# WORK REQUIRED:
State how many lines in the listing contain the string "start", and add nothing to that number.

# DATA EXTRACT:
• • • • • • •

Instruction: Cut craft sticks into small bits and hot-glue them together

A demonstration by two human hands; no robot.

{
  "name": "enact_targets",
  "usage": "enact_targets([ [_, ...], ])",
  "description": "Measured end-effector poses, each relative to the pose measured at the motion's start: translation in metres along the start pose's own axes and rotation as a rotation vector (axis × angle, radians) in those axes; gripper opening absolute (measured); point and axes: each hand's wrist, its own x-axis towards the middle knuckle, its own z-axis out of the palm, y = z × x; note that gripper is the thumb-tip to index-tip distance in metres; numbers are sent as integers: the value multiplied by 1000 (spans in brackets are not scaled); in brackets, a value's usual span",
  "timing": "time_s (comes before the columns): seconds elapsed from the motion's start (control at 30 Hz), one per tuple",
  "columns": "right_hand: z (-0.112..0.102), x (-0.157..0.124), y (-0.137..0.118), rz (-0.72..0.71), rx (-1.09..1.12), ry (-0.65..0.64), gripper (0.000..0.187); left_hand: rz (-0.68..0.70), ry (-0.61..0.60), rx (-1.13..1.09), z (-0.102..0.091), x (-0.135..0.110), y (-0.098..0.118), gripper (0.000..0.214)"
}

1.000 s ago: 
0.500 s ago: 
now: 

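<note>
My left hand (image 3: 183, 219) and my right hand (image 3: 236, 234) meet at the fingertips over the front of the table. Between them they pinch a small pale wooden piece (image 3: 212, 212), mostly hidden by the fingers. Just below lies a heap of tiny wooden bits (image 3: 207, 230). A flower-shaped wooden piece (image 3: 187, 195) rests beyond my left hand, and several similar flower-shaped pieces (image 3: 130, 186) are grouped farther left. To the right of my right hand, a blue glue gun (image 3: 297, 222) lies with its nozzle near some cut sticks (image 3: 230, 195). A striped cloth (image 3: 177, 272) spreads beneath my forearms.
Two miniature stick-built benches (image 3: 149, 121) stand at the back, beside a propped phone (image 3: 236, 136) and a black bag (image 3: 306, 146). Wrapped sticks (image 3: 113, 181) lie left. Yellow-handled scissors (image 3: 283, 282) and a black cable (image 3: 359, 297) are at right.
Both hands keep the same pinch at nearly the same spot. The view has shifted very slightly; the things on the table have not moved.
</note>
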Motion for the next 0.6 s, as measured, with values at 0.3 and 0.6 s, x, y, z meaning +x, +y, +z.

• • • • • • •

# RESULT OF THIS TASK:
2